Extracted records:

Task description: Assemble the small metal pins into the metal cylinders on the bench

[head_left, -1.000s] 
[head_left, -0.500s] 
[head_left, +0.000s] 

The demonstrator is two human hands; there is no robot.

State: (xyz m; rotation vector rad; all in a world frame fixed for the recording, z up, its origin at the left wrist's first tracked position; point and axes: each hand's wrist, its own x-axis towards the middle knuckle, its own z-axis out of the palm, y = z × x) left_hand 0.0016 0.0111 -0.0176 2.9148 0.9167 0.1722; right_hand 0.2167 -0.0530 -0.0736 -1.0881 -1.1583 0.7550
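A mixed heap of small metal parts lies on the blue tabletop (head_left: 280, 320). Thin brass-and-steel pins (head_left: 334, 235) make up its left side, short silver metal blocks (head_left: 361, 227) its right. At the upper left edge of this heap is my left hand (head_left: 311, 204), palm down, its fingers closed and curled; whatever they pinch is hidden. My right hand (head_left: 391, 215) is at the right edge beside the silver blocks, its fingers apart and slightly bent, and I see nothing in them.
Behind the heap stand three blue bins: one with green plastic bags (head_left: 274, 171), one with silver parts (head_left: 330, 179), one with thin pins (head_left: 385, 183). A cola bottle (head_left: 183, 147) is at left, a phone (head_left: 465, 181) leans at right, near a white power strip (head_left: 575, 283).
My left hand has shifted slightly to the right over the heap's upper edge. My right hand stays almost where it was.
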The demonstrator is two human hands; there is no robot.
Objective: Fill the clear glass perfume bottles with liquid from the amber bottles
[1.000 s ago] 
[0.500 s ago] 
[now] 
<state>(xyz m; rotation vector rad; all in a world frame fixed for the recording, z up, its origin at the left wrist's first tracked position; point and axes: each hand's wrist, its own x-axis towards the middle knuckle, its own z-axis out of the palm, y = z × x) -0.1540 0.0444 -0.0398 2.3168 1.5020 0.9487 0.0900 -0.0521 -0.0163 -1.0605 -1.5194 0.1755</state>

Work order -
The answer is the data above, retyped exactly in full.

Answer to this exercise -
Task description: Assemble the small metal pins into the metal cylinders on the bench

[head_left, -1.000s] 
[head_left, -0.500s] 
[head_left, +0.000s] 

The demonstrator is two human hands; there is no robot.

State: (xyz m; rotation vector rad; all in a world frame fixed for the recording, z up, its origin at the left wrist's first tracked position; point and axes: each hand's wrist, its own x-axis towards the middle knuckle, its own z-axis out of the palm, y = z × x) left_hand 0.0016 0.0111 -0.0176 2.9148 0.9167 0.1722; right_hand 0.2167 -0.0530 -0.0736 -1.0881 -1.1583 0.7550
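A mixed heap of small metal parts lies on the blue tabletop (head_left: 280, 320). Thin brass-and-steel pins (head_left: 334, 235) make up its left side, short silver metal blocks (head_left: 361, 227) its right. At the upper left edge of this heap is my left hand (head_left: 311, 204), palm down, its fingers closed and curled; whatever they pinch is hidden. My right hand (head_left: 391, 215) is at the right edge beside the silver blocks, its fingers apart and slightly bent, and I see nothing in them.
Behind the heap stand three blue bins: one with green plastic bags (head_left: 274, 171), one with silver parts (head_left: 330, 179), one with thin pins (head_left: 385, 183). A cola bottle (head_left: 183, 147) is at left, a phone (head_left: 465, 181) leans at right, near a white power strip (head_left: 575, 283).
My left hand has shifted slightly to the right over the heap's upper edge. My right hand stays almost where it was.
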The demonstrator is two human hands; there is no robot.
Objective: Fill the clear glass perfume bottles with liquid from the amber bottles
[1.000 s ago] 
[0.500 s ago] 
[now] 
<state>(xyz m; rotation vector rad; all in a world frame fixed for the recording, z up, its origin at the left wrist's first tracked position; point and axes: each hand's wrist, its own x-axis towards the middle knuckle, its own z-axis out of the palm, y = z × x) -0.1540 0.0444 -0.0398 2.3168 1.5020 0.9487 0.0900 -0.0521 -0.0163 -1.0605 -1.5194 0.1755</state>

This finishes the output.